Le président sud-africain Cyril Ramaphosa a appelé les pays africains à collaborer pour s’attaquer aux causes profondes des migrations, alors que son gouvernement doit faire face aux tensions croissantes liées aux attaques contre des citoyens étrangers en Afrique du Sud. C’est ce qu’a révélé l’agence de presse italienne Ansa.it
S’exprimant à l’ouverture de la session du Parlement panafricain à Midrand, près de Johannesburg, Ramaphosa a affirmé qu’aucun pays ne peut gérer seul les flux migratoires et qu’il faut s’attaquer aux causes qui poussent les populations à quitter leur pays, parmi lesquelles les conflits, l’instabilité, la mauvaise gouvernance et la pauvreté.
Selon son point de vue, une migration non maîtrisée peut menacer la sécurité et la stabilité sociale, tout en réaffirmant la nécessité de protéger les droits des migrants et de lutter contre la xénophobie et l’afrophobie.

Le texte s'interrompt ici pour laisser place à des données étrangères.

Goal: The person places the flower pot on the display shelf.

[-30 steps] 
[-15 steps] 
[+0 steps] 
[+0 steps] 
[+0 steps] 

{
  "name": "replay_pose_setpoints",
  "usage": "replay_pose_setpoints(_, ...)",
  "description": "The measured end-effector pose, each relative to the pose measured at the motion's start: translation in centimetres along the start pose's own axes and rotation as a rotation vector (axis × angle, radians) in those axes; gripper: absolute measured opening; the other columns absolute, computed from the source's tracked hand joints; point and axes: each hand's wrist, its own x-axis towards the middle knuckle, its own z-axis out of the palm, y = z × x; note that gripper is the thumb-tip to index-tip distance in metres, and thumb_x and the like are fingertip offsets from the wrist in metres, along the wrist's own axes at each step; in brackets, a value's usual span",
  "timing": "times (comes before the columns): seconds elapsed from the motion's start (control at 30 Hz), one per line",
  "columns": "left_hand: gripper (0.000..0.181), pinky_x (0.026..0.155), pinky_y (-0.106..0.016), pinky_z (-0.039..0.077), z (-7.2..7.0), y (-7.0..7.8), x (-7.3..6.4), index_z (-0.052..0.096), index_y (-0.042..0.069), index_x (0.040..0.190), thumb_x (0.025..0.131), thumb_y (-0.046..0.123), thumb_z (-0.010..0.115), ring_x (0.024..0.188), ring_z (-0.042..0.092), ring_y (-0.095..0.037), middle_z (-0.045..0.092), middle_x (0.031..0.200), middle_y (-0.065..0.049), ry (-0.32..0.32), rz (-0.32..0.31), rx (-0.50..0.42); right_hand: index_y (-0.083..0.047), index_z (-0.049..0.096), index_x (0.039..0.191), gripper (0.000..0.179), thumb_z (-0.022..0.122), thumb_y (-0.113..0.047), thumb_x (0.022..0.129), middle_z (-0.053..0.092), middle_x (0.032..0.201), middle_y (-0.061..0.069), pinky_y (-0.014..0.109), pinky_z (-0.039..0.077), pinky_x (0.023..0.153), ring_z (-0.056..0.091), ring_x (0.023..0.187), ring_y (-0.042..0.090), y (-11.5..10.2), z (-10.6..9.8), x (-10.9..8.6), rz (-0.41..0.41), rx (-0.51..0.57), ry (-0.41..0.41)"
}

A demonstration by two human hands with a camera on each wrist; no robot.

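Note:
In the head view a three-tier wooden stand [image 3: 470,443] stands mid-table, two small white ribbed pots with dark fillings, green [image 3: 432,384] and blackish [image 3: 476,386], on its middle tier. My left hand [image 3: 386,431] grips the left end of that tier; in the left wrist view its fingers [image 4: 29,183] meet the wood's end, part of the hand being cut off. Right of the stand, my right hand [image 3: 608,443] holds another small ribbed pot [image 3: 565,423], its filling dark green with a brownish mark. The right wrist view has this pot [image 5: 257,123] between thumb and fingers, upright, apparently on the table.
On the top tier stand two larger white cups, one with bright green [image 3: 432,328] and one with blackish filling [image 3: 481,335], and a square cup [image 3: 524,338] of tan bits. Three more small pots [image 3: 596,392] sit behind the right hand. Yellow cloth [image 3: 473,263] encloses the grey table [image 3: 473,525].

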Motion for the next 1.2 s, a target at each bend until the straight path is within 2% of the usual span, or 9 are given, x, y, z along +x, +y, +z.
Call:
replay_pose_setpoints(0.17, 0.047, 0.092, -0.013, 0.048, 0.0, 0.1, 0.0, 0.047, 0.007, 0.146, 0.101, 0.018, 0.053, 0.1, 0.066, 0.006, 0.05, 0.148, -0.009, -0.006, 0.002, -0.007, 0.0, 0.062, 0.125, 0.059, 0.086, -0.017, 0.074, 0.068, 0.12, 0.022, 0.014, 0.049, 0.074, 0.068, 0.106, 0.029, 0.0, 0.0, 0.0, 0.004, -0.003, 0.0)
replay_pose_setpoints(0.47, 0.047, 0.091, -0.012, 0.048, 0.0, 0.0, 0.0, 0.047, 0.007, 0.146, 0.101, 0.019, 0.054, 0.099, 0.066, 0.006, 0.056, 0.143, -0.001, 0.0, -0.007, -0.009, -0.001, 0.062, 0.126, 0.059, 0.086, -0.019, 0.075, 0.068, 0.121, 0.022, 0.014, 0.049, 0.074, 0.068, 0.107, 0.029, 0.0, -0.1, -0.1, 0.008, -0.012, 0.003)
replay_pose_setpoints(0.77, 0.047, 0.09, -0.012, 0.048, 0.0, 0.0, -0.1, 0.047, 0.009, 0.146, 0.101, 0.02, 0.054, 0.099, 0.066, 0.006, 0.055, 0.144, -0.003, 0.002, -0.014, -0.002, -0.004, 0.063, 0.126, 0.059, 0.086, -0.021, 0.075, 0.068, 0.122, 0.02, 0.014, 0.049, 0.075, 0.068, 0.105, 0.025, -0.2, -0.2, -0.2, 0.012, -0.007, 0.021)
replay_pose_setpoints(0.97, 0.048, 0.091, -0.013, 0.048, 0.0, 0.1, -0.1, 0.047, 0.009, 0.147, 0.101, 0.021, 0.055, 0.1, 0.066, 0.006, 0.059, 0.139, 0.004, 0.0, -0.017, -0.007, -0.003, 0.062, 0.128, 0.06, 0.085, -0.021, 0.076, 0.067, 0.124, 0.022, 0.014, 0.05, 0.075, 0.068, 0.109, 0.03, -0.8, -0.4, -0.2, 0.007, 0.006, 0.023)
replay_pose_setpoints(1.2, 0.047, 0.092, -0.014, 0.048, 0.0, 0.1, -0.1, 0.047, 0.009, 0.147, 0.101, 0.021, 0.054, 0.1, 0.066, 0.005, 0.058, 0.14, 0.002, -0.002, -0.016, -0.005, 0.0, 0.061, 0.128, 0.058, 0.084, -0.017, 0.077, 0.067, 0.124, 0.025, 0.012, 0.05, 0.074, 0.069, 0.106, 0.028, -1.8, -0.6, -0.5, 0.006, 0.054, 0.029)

Cet appel intervient après plusieurs semaines de manifestations anti-immigrés, alimentées par des groupes xénophobes qui accusent les migrants en situation irrégulière de contribuer à la criminalité, au chômage et à la pression sur les services publics. Selon un décompte publié par l’AFP, basé sur des données fournies par les gouvernements concernés, plus de 160 000 ressortissants étrangers ont quitté l’Afrique du Sud au cours des deux derniers mois, dans l’un des plus vastes exodes migratoires enregistrés récemment dans le pays.
L’Afrique du Sud est depuis des années l’une des principales destinations migratoires du continent, mais elle est périodiquement secouée par des vagues de violence contre les étrangers.